**TASK DIRECTIONS**
When the string "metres" occurs in a line of the listing below, return that line.

**EXERCISE DATA**
= = =

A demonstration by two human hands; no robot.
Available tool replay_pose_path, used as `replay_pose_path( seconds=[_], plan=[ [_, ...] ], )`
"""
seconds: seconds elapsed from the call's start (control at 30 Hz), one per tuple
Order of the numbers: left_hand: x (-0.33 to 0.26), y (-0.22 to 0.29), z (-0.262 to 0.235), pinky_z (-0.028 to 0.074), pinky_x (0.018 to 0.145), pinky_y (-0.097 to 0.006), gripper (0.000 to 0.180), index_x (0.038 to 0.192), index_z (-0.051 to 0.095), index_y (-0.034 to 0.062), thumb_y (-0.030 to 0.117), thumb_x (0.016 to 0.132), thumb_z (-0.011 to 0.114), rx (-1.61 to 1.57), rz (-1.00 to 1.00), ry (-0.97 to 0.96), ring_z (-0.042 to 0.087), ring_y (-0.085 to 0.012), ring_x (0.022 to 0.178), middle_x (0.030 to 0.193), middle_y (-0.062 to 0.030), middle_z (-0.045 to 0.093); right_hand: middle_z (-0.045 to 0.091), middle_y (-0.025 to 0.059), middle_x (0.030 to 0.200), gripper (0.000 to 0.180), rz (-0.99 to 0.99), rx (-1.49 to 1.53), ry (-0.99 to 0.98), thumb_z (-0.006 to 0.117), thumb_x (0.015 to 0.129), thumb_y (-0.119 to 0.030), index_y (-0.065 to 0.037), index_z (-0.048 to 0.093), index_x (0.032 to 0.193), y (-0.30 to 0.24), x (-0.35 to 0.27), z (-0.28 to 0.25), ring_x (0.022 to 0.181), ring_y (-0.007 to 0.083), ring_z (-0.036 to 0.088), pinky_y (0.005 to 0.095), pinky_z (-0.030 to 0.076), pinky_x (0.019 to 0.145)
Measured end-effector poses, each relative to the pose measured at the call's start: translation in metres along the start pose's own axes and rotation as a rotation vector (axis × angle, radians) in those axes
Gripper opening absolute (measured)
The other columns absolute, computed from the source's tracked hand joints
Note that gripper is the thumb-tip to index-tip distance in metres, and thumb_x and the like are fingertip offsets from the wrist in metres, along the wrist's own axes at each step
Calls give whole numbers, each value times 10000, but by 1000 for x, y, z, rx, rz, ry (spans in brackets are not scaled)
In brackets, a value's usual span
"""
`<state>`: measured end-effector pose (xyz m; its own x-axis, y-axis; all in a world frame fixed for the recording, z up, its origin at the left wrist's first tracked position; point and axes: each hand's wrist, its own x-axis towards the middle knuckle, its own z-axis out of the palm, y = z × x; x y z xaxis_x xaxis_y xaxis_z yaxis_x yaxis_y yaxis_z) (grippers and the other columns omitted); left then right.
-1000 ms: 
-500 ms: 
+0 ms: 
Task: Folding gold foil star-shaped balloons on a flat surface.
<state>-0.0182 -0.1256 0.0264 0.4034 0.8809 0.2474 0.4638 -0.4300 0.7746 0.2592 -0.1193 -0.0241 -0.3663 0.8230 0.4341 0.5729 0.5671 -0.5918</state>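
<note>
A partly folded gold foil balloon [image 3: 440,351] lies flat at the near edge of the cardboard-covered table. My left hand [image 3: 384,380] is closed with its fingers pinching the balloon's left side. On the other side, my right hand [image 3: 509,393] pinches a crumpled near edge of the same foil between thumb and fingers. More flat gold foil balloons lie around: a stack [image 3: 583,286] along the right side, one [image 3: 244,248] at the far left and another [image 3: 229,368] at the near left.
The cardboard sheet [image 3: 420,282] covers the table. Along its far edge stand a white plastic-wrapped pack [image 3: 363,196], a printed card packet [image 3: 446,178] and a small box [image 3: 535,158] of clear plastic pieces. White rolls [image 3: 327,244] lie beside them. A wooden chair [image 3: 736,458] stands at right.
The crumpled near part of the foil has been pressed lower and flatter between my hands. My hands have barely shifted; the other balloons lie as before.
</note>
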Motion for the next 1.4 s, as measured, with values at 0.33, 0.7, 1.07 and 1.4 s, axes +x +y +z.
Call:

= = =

**OUTPUT BELOW**
Measured end-effector poses, each relative to the pose measured at the call's start: translation in metres along the start pose's own axes and rotation as a rotation vector (axis × angle, radians) in those axes
Note that gripper is the thumb-tip to index-tip distance in metres, and thumb_x and the like are fingertip offsets from the wrist in metres, along the wrist's own axes at each step

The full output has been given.